- _WHAT IS REQUIRED_:
An exact transcription of the records is required, minus any images.

- _MATERIAL SHOWN_:
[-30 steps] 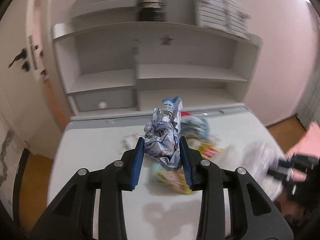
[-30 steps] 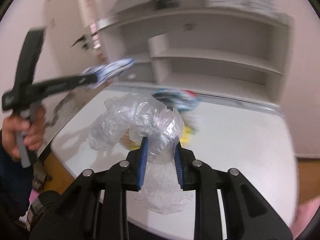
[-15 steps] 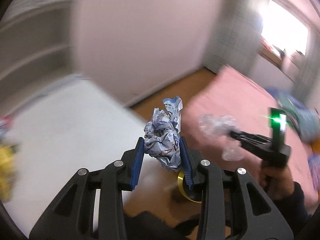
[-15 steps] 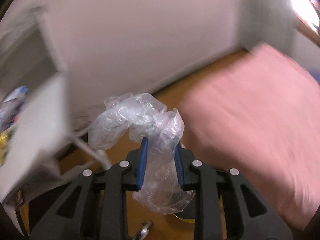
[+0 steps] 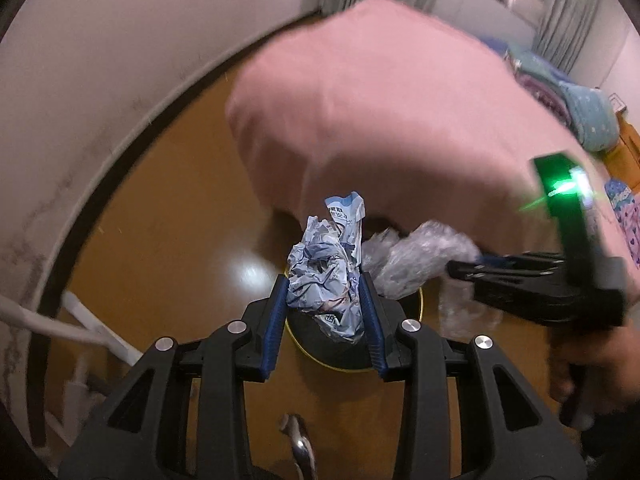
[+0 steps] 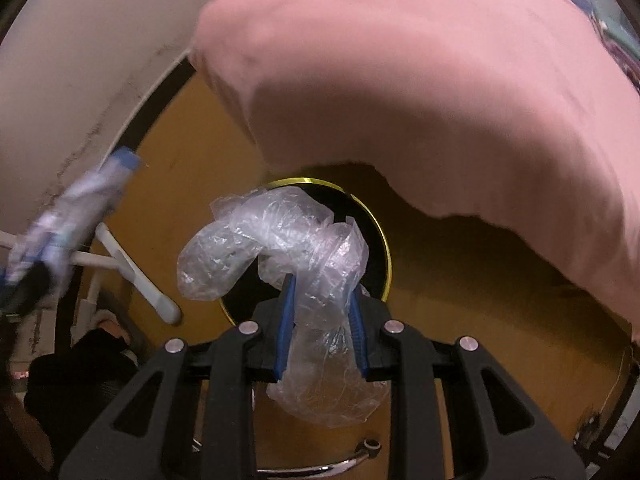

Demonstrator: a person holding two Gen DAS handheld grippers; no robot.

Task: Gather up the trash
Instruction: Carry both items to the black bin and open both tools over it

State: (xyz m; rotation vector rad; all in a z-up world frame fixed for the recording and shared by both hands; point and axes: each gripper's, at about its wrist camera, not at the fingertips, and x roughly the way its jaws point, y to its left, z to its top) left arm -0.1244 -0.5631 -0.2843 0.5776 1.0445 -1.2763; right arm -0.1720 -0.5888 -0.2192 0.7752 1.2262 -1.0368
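Crumpled blue-and-white paper wrapper is pinched between the blue pads of the left gripper, which is pointed down at a black bin with a yellow rim standing on the brown wooden floor. Clear plastic wrap is clamped between the pads of the right gripper, and it is held directly above the same bin, whose yellow rim is seen behind it. In the left wrist view the plastic is seen just beside the paper, over the bin's opening. A pink cover is draped near the bin's far edge. A white frame is seen by the wall.
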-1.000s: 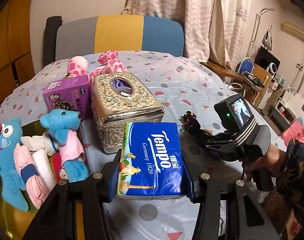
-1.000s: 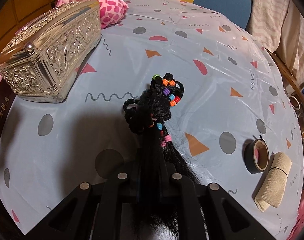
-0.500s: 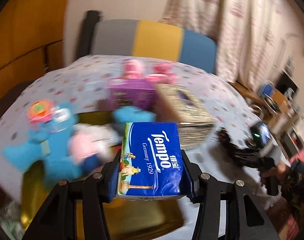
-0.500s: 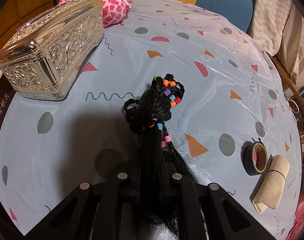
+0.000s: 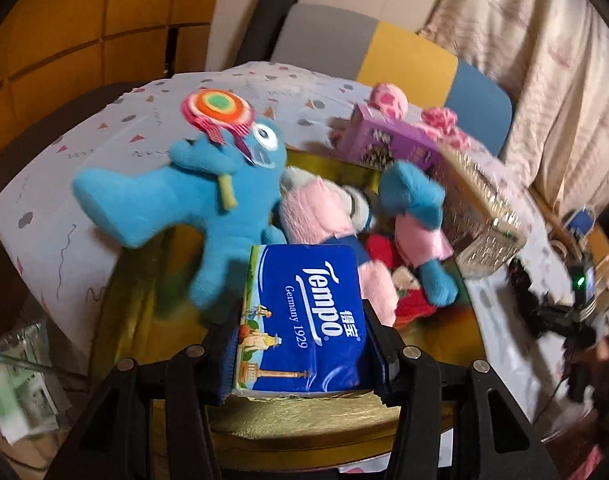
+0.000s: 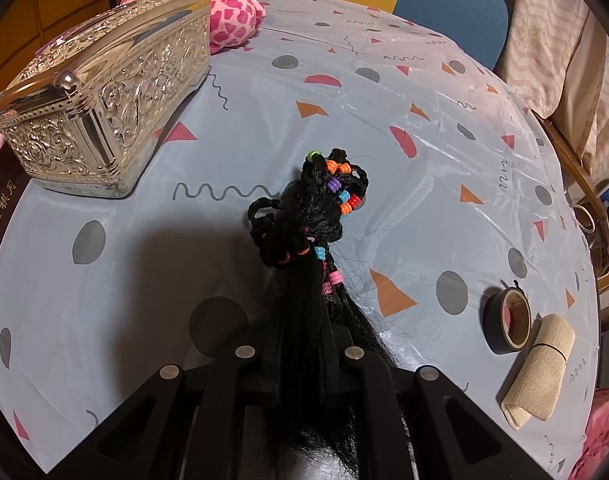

- _WRITTEN ANSWER_:
[-30 steps] 
[-30 steps] 
[-15 steps] 
[-15 steps] 
[+0 steps] 
[+0 steps] 

Demonstrator: a person holding two Gen DAS handheld grippers; no robot.

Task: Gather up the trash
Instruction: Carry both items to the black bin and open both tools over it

State: (xyz m; rotation vector rad; all in a z-up world frame fixed for the recording and shared by both hands; point and axes: each gripper's, at about its wrist camera, not at the fingertips, and x roughly the way its jaws point, y to its left, z to its top) left arm -0.1244 -0.5631 -0.2843 0.5776 1.0445 -1.2763; right arm -0.1720 -0.5888 -0.2192 0.7752 1.2262 -1.0368
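Crumpled blue-and-white paper wrapper is pinched between the blue pads of the left gripper, which is pointed down at a black bin with a yellow rim standing on the brown wooden floor. Clear plastic wrap is clamped between the pads of the right gripper, and it is held directly above the same bin, whose yellow rim is seen behind it. In the left wrist view the plastic is seen just beside the paper, over the bin's opening. A pink cover is draped near the bin's far edge. A white frame is seen by the wall.
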-1.000s: 
-1.000s: 
-0.500s: 
-0.500s: 
+0.000s: 
+0.000s: 

No further output is required, since the answer is complete.